■ Work order ■
Would you output all the data exactly as it stands?

■ Task input ■
=======
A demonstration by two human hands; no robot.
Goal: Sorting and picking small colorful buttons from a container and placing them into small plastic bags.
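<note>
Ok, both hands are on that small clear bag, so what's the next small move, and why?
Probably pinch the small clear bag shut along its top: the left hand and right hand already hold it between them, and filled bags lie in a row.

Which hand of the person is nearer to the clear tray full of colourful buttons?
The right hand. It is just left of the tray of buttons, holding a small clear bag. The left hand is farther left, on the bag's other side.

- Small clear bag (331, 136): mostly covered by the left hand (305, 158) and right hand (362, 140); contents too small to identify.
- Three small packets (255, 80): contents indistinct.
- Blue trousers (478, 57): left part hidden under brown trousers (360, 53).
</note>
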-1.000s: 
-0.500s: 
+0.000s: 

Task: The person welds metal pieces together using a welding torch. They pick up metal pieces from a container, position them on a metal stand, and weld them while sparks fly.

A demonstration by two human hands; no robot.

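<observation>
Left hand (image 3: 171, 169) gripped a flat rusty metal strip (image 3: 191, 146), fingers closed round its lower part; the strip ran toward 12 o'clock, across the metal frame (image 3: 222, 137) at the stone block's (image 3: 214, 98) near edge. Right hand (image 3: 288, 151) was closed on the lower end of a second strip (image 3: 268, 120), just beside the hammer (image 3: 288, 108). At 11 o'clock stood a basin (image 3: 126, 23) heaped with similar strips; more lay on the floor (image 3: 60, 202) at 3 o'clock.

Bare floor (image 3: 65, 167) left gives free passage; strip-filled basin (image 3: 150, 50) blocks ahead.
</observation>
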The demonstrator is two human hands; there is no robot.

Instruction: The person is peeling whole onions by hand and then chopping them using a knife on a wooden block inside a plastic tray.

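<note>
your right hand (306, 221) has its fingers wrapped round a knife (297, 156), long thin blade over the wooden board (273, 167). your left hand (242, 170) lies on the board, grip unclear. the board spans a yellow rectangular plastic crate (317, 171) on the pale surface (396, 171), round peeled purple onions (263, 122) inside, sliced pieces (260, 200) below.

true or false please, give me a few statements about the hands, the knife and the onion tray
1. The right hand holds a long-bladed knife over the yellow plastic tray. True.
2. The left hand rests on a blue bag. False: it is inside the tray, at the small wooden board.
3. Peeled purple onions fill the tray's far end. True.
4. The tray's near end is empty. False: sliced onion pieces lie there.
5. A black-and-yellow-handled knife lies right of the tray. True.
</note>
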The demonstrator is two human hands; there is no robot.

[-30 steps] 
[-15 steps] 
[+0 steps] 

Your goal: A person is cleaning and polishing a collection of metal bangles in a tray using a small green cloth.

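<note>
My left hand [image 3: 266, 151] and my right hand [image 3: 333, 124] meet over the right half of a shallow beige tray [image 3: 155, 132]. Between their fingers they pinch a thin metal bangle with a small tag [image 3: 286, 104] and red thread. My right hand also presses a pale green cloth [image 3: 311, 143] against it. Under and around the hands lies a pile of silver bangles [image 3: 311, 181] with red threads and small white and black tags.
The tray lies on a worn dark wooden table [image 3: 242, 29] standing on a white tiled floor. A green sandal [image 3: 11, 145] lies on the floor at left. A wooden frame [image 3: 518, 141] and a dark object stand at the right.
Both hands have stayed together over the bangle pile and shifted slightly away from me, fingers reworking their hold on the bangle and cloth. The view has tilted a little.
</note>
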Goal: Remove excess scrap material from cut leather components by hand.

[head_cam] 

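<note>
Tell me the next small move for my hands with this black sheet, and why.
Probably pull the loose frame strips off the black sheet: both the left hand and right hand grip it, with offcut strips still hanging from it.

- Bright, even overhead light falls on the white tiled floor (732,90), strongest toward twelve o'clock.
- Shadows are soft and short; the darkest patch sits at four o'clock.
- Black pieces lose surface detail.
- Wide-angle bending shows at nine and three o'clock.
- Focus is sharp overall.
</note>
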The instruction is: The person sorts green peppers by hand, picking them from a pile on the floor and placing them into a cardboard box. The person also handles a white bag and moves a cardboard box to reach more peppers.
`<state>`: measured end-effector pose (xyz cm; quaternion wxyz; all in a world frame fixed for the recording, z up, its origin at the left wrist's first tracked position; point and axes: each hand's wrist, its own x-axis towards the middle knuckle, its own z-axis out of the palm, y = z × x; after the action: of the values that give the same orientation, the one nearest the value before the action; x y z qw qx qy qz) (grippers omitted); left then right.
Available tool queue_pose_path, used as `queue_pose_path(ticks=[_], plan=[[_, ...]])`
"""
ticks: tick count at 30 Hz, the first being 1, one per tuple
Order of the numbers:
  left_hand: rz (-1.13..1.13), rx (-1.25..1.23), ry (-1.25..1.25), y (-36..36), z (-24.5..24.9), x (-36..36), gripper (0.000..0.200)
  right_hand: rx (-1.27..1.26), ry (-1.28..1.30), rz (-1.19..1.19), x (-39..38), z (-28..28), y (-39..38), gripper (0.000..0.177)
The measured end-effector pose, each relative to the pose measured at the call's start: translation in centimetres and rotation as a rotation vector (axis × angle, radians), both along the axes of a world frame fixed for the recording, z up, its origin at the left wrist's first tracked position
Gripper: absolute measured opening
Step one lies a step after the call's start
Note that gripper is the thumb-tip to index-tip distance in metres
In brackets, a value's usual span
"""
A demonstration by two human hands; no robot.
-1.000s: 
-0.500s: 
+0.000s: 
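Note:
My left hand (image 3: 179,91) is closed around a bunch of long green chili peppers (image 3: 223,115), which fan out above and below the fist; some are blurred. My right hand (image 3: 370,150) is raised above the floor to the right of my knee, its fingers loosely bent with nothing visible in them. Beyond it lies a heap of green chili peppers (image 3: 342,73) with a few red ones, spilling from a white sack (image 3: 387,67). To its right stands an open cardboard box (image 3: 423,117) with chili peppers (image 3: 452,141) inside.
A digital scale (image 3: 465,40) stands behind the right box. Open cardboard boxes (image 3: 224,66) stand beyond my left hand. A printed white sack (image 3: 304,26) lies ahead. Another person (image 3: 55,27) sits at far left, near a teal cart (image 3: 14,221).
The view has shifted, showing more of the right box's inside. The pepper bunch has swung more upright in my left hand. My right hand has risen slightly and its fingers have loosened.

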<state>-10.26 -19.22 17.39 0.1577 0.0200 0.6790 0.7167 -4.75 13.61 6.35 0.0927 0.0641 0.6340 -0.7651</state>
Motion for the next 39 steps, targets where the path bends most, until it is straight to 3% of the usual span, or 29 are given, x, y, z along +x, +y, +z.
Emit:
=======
■ Exercise response ■
A demonstration by two human hands; no robot.
Goal: Sorting and picking small colorful buttons from a container and placing them into small plastic bags.
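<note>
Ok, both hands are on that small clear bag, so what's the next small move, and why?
Probably pinch the small clear bag shut along its top: the left hand and right hand already hold it between them, and filled bags lie in a row.

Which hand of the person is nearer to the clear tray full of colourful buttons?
The right hand. It is just left of the tray of buttons, holding a small clear bag. The left hand is farther left, on the bag's other side.

- Small clear bag (331, 136): mostly covered by the left hand (305, 158) and right hand (362, 140); contents too small to identify.
- Three small packets (255, 80): contents indistinct.
- Blue trousers (478, 57): left part hidden under brown trousers (360, 53).
</note>
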-1.000s: 
-0.500s: 
+0.000s: 

Task: The person welds metal pieces together using a welding torch. They pick up metal pieces from a container, position them on a metal stand, and weld them while sparks fly.

A demonstration by two human hands; no robot.

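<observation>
Left hand (image 3: 171, 169) gripped a flat rusty metal strip (image 3: 191, 146), fingers closed round its lower part; the strip ran toward 12 o'clock, across the metal frame (image 3: 222, 137) at the stone block's (image 3: 214, 98) near edge. Right hand (image 3: 288, 151) was closed on the lower end of a second strip (image 3: 268, 120), just beside the hammer (image 3: 288, 108). At 11 o'clock stood a basin (image 3: 126, 23) heaped with similar strips; more lay on the floor (image 3: 60, 202) at 3 o'clock.

Bare floor (image 3: 65, 167) left gives free passage; strip-filled basin (image 3: 150, 50) blocks ahead.
</observation>
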The demonstrator is two human hands; there is no robot.

Instruction: The person is peeling whole onions by hand and then chopping them using a knife on a wooden block inside a plastic tray.

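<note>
your right hand (306, 221) has its fingers wrapped round a knife (297, 156), long thin blade over the wooden board (273, 167). your left hand (242, 170) lies on the board, grip unclear. the board spans a yellow rectangular plastic crate (317, 171) on the pale surface (396, 171), round peeled purple onions (263, 122) inside, sliced pieces (260, 200) below.

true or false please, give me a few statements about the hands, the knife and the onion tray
1. The right hand holds a long-bladed knife over the yellow plastic tray. True.
2. The left hand rests on a blue bag. False: it is inside the tray, at the small wooden board.
3. Peeled purple onions fill the tray's far end. True.
4. The tray's near end is empty. False: sliced onion pieces lie there.
5. A black-and-yellow-handled knife lies right of the tray. True.
</note>
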The demonstrator is two human hands; there is no robot.

[-30 steps] 
[-15 steps] 
[+0 steps] 

Your goal: A person is cleaning and polishing a collection of metal bangles in a tray using a small green cloth.

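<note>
My left hand [image 3: 266, 151] and my right hand [image 3: 333, 124] meet over the right half of a shallow beige tray [image 3: 155, 132]. Between their fingers they pinch a thin metal bangle with a small tag [image 3: 286, 104] and red thread. My right hand also presses a pale green cloth [image 3: 311, 143] against it. Under and around the hands lies a pile of silver bangles [image 3: 311, 181] with red threads and small white and black tags.
The tray lies on a worn dark wooden table [image 3: 242, 29] standing on a white tiled floor. A green sandal [image 3: 11, 145] lies on the floor at left. A wooden frame [image 3: 518, 141] and a dark object stand at the right.
Both hands have stayed together over the bangle pile and shifted slightly away from me, fingers reworking their hold on the bangle and cloth. The view has tilted a little.
</note>
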Goal: Remove excess scrap material from cut leather components by hand.

[head_cam] 

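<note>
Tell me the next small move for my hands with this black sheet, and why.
Probably pull the loose frame strips off the black sheet: both the left hand and right hand grip it, with offcut strips still hanging from it.

- Bright, even overhead light falls on the white tiled floor (732,90), strongest toward twelve o'clock.
- Shadows are soft and short; the darkest patch sits at four o'clock.
- Black pieces lose surface detail.
- Wide-angle bending shows at nine and three o'clock.
- Focus is sharp overall.
</note>
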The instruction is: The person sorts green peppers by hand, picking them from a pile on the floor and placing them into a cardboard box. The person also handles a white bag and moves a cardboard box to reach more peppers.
`<state>`: measured end-effector pose (xyz cm; quaternion wxyz; all in a world frame fixed for the recording, z up, its origin at the left wrist's first tracked position; point and axes: each hand's wrist, its own x-axis towards the middle knuckle, its own z-axis out of the palm, y = z × x; after the action: of the values that give the same orientation, the one nearest the value before the action; x y z qw qx qy qz) (grippers omitted); left then right.
Available tool queue_pose_path, used as `queue_pose_path(ticks=[_], plan=[[_, ...]])`
"""
ticks: tick count at 30 Hz, the first being 1, one per tuple
Order of the numbers:
  left_hand: rz (-1.13..1.13), rx (-1.25..1.23), ry (-1.25..1.25), y (-36..36), z (-24.5..24.9), x (-36..36), gripper (0.000..0.200)
  right_hand: rx (-1.27..1.26), ry (-1.28..1.30), rz (-1.19..1.19), x (-39..38), z (-28..28), y (-39..38), gripper (0.000..0.177)
The measured end-effector pose, each relative to the pose measured at the call's start: translation in centimetres and rotation as a rotation vector (axis × angle, radians), both along the axes of a world frame fixed for the recording, z up, its origin at the left wrist's first tracked position
Gripper: absolute measured opening
Step one lies a step after the call's start
Note that gripper is the thumb-tip to index-tip distance in metres
In brackets, a value's usual span
"""
A demonstration by two human hands; no robot.
-1.000s: 
-0.500s: 
+0.000s: 
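Note:
My left hand (image 3: 179,91) is closed around a bunch of long green chili peppers (image 3: 223,115), which fan out above and below the fist; some are blurred. My right hand (image 3: 370,150) is raised above the floor to the right of my knee, its fingers loosely bent with nothing visible in them. Beyond it lies a heap of green chili peppers (image 3: 342,73) with a few red ones, spilling from a white sack (image 3: 387,67). To its right stands an open cardboard box (image 3: 423,117) with chili peppers (image 3: 452,141) inside.
A digital scale (image 3: 465,40) stands behind the right box. Open cardboard boxes (image 3: 224,66) stand beyond my left hand. A printed white sack (image 3: 304,26) lies ahead. Another person (image 3: 55,27) sits at far left, near a teal cart (image 3: 14,221).
The view has shifted, showing more of the right box's inside. The pepper bunch has swung more upright in my left hand. My right hand has risen slightly and its fingers have loosened.
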
<state>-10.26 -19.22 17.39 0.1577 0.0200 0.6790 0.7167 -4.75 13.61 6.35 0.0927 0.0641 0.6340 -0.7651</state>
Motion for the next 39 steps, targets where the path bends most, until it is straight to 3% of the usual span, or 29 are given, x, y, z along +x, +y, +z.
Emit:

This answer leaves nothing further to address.